Data Protection Act of Australia . How does data protection law affect you?
Data protection laws are to protect individuals from the misuse of their personal information. These laws are to ensure that businesses collect only those details they require for the purpose of carrying out transactions or providing services. They also aim to protect individuals from having their personal information without their consent.
Data Protection Act of Australia
In Australia, the Privacy Act 1988 (Cth) regulates and governs the collection, use and disclosure of personal information. Personal information is the ‘information or an opinion about an identified individual, or an individual who is reasonably identifiable. Even if the information or opinion is true or not. And whether the information or opinion is recorded in a material form or not’.
There are various examples of personal information, including:
1• Name and address
2• Date of birth
3• Email address
4• Financial details (credit card numbers, bank account numbers)
5• Health details (medical conditions, allergies, etc.)
6• Information relating to employment (salary details, etc.)
Consent as a ground for processing personal data under the Privacy Act 1988
Consent is one of the grounds for processing personal data under the Privacy Act 1988 (Cth). So, consent can be expressed or implied. Express consent is by an individual through a clear and positive action.
This can include ticking a box on a form or signing a contract. Implied consent occurs when an individual does not take action to remove themselves from contact with a business. Implied consent can also be from conduct – such as continuing to use a website. Or where it would be reasonable for the business to assume that they have consented.

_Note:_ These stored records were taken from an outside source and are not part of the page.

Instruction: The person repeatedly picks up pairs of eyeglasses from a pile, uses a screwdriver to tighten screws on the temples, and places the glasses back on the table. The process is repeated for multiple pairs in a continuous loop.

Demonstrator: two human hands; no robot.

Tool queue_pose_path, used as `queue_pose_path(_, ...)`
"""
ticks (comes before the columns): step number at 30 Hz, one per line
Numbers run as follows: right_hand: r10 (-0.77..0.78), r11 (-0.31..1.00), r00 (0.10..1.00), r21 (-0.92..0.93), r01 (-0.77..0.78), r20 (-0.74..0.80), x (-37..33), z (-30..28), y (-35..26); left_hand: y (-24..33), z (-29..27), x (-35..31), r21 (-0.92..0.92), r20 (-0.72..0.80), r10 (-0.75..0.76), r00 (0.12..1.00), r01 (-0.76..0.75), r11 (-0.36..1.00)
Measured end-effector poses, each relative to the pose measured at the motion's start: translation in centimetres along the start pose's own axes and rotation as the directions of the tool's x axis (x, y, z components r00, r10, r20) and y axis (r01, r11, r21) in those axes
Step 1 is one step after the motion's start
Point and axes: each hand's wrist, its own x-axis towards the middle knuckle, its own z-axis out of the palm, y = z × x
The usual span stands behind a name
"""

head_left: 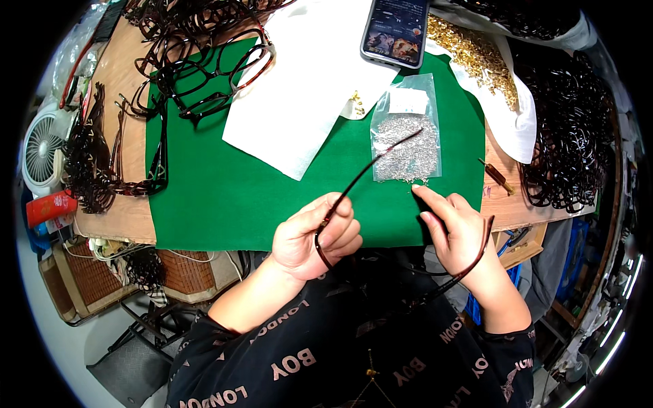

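Observation:
My left hand (318, 234) is closed around a dark brown eyeglass frame (360, 175). One temple points up and right from my fist, its tip over a clear plastic bag (435, 112). Below, the rest of the frame blends into my dark shirt, and its other temple rises beside my right wrist. My right hand (457, 230) has its index finger stretched to a few small silver screw-like pieces (416, 182) at the bag's lower edge. Its thumb stands apart from that finger, and the other fingers are partly curled. Many such silver pieces (407, 153) fill the bag, which lies flat.
A green mat (204, 211) covers the wooden table. White paper (289, 115) and a phone (396, 30) lie behind. Piled eyeglass frames (204, 75) sit left, more dark frames (568, 149) right. Gold-coloured pieces (476, 58) rest on white cloth near a small screwdriver (498, 178). A fan (45, 151) stands far left.

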Motion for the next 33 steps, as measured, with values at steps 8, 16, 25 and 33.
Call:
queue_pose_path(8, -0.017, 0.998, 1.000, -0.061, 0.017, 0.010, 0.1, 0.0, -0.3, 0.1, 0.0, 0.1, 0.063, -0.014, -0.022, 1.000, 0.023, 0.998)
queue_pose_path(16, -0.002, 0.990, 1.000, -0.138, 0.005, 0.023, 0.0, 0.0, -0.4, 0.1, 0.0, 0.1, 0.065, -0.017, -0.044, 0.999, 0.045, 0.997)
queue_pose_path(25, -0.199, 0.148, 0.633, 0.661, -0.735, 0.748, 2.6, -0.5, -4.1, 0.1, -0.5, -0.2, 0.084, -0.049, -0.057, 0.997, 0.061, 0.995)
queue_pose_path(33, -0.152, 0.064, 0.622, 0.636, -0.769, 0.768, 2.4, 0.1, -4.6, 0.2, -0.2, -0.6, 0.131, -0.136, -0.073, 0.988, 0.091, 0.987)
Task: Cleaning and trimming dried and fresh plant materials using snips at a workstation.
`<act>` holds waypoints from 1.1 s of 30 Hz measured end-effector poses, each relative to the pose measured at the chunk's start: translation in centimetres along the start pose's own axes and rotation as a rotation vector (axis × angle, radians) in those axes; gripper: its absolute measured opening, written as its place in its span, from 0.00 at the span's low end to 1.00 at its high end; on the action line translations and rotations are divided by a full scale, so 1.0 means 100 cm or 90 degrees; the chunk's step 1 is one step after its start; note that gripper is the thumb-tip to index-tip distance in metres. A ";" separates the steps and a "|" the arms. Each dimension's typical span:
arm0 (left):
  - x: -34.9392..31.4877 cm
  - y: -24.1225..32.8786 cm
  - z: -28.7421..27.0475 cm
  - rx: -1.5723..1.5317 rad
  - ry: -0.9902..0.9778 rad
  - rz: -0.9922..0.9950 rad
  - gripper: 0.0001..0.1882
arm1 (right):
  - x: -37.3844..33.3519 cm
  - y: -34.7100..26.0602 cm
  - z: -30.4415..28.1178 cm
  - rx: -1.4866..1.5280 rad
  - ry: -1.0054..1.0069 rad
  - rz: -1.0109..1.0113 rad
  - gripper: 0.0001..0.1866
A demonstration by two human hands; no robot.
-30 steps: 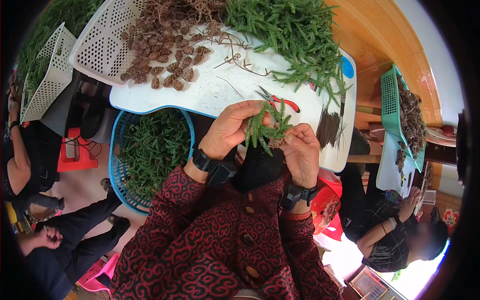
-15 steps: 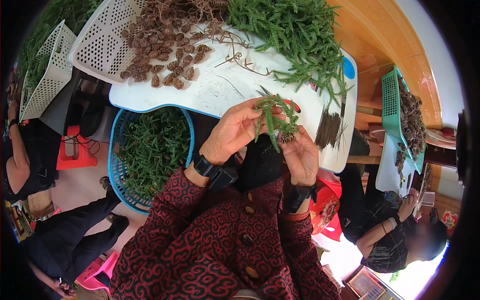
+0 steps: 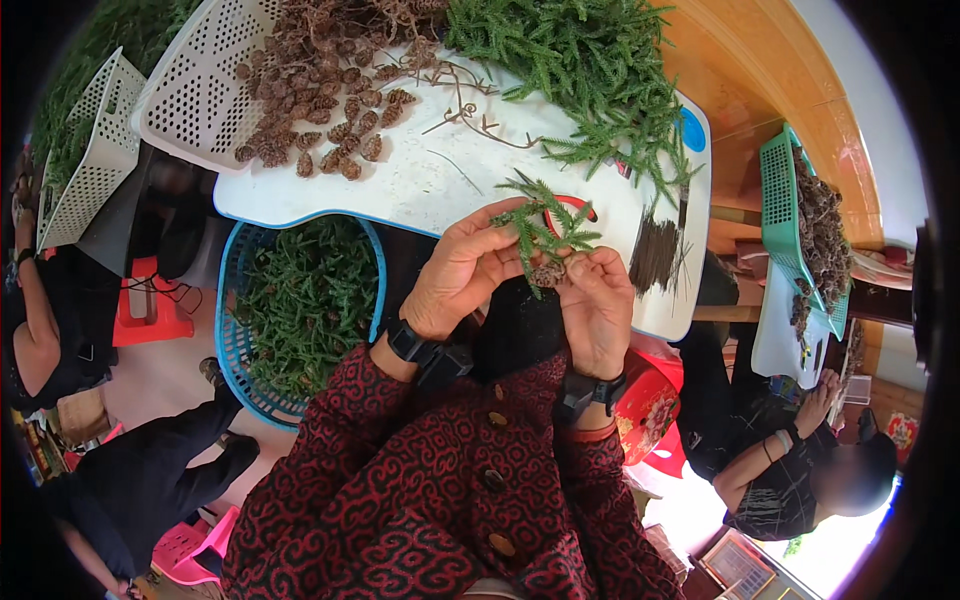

At times, consent may also need to be from another party to provide consent on behalf of an individual. For example, if a parent consents on behalf of their child. In some cases, this secondary consent may also be in writing in order to comply with privacy legislation.
Obtaining consent may not be appropriate
There are situations when obtaining consent may not be appropriate; these are set out in Schedule 3 of the Privacy Act 1988.
These include:
1) when the collection of personal information is a requirement by law;
2) where it is unreasonable or impracticable to seek consent;
3) where it is not possible for an organization to seek consent (such as emergency services organizations);
4) when seeking consent would cause detriment to the individual;
5) where seeking consent would be unreasonably intrusive;
6) where seeking consent could prejudice enforcement-related activities conducted by government agencies;
7) where personal information is collected for journalistic purposes; and
8) where personal information is health information collected from a health service provider.
Australian Privacy Principles
While the Privacy Act 1988 (Cth) sets out the general rules for the collection, use and disclosure of personal information, it is important to note that the Act does not provide any specific guidance on:
1• How businesses must protect personal information from loss or misuse;
2• How businesses must keep personal information up to date; or
3• What happens if a business breaches an individual’s privacy.
In order to address these issues, the Australian Information Commissioner developed the Australian Privacy Principles (APPs). The APPs provide practical guidance on complying with privacy legislation. They also provide individuals with a set of rights regarding their privacy. In addition to this, the APPs provide businesses with a set of obligations which they must comply with when collecting and dealing with individuals’ personal information.